China rolled out what could be its most aggressive attempt to thwart American trade dominance Monday with the launch of a market that will allow foreign investors to buy and sell crude oil in its domestic currency, the yuan, instead of U.S. dollars.
Crude futures contracts, which allow investors to buy and sell oil based on a specific delivery date in order to either hedge against -- or speculate on -- near term price changes, started trading on the Shanghai International Exchange, and, for the first time ever, changed hands entirely in Chinese yuan. The move marks the first futures contract that is both yuan-denominated and open to foreign investors and could either suggest an attempt by Beijing to control its energy import costs or, more broadly, wean itself away from a reliance on the U.S. dollar.
China launches crude oil futures trading at Shanghai International Energy Exchange, the first futures contracts listed on China's mainland to overseas investors https://t.co/Izrd1RTqRx pic.twitter.com/wtzLZiHyck- China Xinhua News (@XHNews) March 26, 2018
China is both the world's biggest importer of crude -- 8.4 million barrels a day last year -- and the largest holder of U.S. dollars, with an estimated 60% of its $3.14 trillion in foreign currency reserves denominated in greenbacks. With an annual trade surplus of around $375 billion, something President Donald Trump has vowed to reduce, China continues to add to that pile and recycle those dollars in to global commodity markets and U.S. Treasury bond purchases.

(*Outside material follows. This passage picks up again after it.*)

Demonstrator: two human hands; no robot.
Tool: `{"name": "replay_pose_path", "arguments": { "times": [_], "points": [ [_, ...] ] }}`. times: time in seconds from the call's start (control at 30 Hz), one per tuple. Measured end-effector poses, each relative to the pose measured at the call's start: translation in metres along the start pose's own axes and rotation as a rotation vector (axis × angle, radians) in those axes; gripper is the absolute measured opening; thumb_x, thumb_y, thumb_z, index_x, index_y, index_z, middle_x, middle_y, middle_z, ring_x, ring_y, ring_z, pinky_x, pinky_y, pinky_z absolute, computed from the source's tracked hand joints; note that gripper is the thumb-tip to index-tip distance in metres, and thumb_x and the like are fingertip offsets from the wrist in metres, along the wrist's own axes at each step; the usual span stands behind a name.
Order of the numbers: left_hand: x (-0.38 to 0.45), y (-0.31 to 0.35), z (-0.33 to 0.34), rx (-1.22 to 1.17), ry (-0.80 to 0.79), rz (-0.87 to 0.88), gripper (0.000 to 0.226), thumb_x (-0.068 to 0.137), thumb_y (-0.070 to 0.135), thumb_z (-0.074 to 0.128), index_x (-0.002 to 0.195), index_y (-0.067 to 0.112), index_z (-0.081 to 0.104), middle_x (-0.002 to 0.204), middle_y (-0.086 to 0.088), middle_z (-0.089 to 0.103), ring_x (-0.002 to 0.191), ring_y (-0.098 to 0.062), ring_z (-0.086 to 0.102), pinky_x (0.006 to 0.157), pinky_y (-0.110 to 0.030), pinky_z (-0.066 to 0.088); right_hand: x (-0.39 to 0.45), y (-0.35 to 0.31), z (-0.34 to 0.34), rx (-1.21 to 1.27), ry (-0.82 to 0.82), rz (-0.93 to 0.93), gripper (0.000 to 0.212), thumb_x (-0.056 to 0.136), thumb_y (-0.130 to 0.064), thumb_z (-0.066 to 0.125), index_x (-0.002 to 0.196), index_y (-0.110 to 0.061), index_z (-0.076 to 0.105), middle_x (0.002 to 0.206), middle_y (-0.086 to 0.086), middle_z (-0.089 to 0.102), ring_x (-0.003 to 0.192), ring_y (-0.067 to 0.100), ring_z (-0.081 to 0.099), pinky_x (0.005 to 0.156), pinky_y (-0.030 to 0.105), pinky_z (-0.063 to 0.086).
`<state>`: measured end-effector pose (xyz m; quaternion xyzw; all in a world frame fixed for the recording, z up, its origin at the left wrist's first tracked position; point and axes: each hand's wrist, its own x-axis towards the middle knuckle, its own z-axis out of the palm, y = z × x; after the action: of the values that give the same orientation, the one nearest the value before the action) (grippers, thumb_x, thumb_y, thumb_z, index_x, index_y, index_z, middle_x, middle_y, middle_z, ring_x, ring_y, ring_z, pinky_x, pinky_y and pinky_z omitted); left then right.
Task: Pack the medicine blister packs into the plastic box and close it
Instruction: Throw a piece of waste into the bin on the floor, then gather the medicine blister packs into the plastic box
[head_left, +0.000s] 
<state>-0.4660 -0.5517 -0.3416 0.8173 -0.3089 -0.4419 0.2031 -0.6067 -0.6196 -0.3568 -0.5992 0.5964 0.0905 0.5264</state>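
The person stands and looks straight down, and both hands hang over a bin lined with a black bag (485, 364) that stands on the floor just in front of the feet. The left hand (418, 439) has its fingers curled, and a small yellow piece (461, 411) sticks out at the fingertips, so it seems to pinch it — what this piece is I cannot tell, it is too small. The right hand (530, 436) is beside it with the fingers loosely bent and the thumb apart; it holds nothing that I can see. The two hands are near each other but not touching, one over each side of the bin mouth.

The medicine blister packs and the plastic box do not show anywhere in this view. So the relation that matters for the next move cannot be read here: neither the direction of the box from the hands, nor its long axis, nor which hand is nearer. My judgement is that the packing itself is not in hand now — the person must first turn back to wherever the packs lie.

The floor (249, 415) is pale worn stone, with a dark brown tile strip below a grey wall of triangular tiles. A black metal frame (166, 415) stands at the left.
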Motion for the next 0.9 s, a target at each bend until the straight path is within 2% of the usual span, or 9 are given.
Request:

The dollar's worldwide dominance, however, is starting to wane: the International Monetary Fund estimates that the greenback's share of global currency reserves fell to the lowest level since last year, although it still comprises 63.5%, or $6.13 trillion, of the global total, largely because central banks use them to support the value of their own domestic currencies.
If China were to successfully expand crude futures trading to include other commodities, however, central banks and government treasuries around the world would need to reduce their dollar holdings and build their store of Chinese yuan which, at present, only represents around 1.12% of the global reserve currency total, according to IMF estimates.
An expansion of commodity trading away from the greenback would also reduce China's dollar holdings, and the corresponding need to "round trip" them back into the U.S. in the form of Treasury purchases, which lower American interest rates and allow the government, at least in part, to run years of budget deficits that help induce tax cuts.
It scooped up more than $130 billion over the first 10 months of 2017, according to the TIC data tables, as China's trade surplus with the U.S. topped $28.8 billion in November and swelled 12.7% over the first 11 months of 2017 to $251.26 billion.
Around 15.4 million barrels of crude equivalent changed hands on the most active contract's opening day in Shanghai Monday with Glencore plc, the world's largest commodity trader, executing the first deal and the trading arm of Sinopec, Asia's biggest oil refiner, agreeing to buy yuan-denominated oil later this year from Shell International Eastern Trading Co., according to a Reuters report.
Should the breadth of that market expand to include more global players and active daily investors, China will have taken a major step in its broader ambition to raise the international prominence of its currency.